BlackRock: The 2013 Macro View

I don’t totally agree here, but this is is a nice macro overview of the current landscape via BlackRock:

Fiscal Cliff: A huge policy blunder has been averted (for now), but fiscal tightening will take place. With additional negotiations to come, markets will be volatile, but long-term investors could find buying opportunities.

US Economy. The United States will maintain slow but positive growth, much like in 2012, but should not enter a new recession. Look for stronger growth as the year progresses.

Interest Rates and Inflation. The 10-year US Treasury yield should gradually rise through 2013 to 2.25%. Inflation should remain in the 2% range unless growth or oil prices spike.

Europe. The European Central Bank (EC B) changed the game by taking the risk of banking collapse off the table. But key reforms are likely a year or more away. In the meantime, growth is elusive.
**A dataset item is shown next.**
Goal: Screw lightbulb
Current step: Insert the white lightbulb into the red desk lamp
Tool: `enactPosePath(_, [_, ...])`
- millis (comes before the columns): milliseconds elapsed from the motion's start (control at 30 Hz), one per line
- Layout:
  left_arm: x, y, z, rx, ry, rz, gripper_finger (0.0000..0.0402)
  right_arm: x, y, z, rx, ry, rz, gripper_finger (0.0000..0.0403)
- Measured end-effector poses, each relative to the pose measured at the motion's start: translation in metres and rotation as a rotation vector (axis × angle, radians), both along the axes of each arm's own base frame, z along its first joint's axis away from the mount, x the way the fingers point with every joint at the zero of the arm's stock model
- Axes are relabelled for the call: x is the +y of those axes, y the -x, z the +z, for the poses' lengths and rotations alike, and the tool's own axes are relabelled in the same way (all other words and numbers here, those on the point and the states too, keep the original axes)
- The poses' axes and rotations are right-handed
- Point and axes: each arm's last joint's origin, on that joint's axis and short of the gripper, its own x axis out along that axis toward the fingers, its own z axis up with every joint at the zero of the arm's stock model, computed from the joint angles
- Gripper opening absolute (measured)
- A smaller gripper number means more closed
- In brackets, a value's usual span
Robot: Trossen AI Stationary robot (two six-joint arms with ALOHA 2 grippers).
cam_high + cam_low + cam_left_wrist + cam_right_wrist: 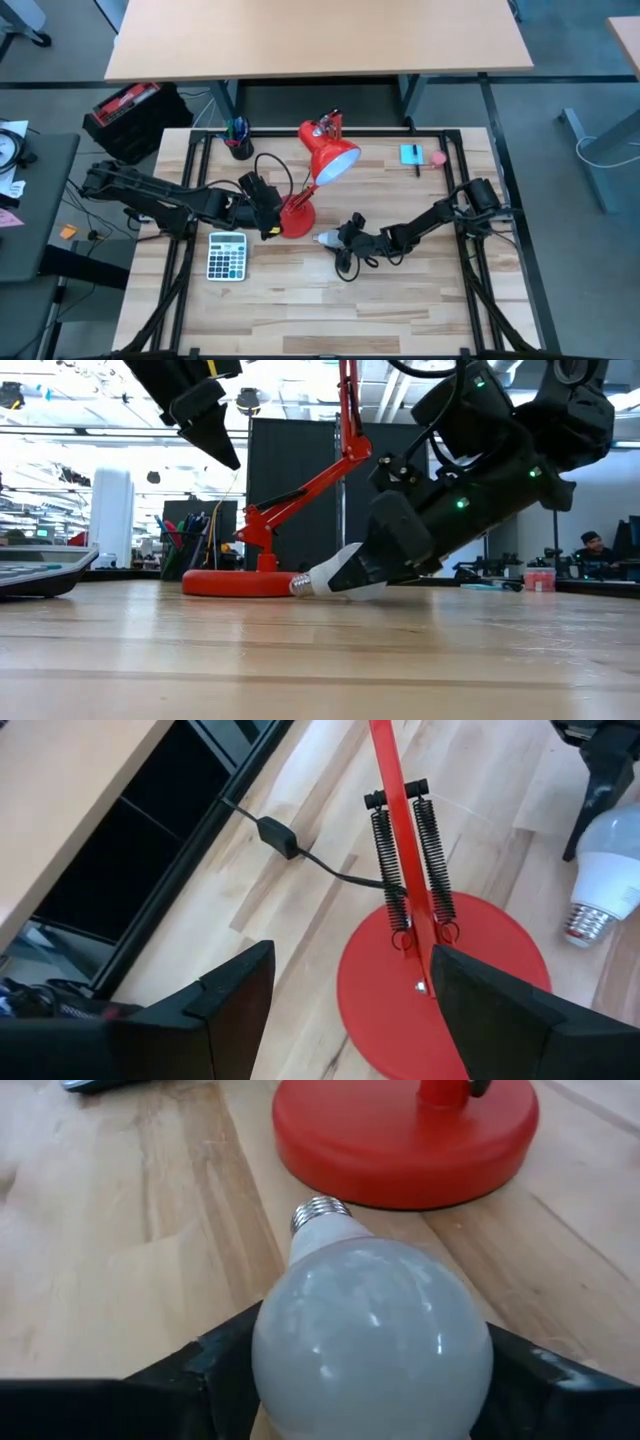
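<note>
The pale white lightbulb (372,1342) lies on the wooden table just to the right of the red desk lamp's round base (297,218). Its metal screw end (318,1211) points at that base. My right gripper (338,238) is shut on the bulb, low over the table. My left gripper (350,1010) is open and empty. It hangs above the lamp base (440,980), with a finger on either side of the lamp's sprung arm (405,870). The lamp's cone shade (333,160) points toward the table's far right. My right gripper pinches the bulb's round glass end (290,1370) at its widest part, between its two fingers (205,1370). The fingers come nearly level from the table's right and lie along the bulb. The bulb lies on its side at the table top (330,578), screw end away from the gripper.
A calculator (227,256) lies left of the lamp base near the front. A pen cup (238,142) stands at the far left, and a blue note and a pink object (420,155) at the far right. The lamp's black cord (290,845) runs behind the base. A person (592,546) sits far behind.
</note>
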Motion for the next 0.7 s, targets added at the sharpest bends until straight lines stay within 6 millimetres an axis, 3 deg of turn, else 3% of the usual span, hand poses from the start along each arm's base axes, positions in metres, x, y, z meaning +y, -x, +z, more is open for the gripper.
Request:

China and Emerging Markets. China and emerging markets regain their growth trajectories in 2013, helping cushion any weaknesses in the United States and Europe.

Risk-On/Risk-Off Redux? Markets are likely to remain volatile early in the year, but should respond more to fundamentals as clarity emerges.

US Stock Market. While risks are elevated and valuations are relatively high, we still see opportunities, particularly in US mega caps.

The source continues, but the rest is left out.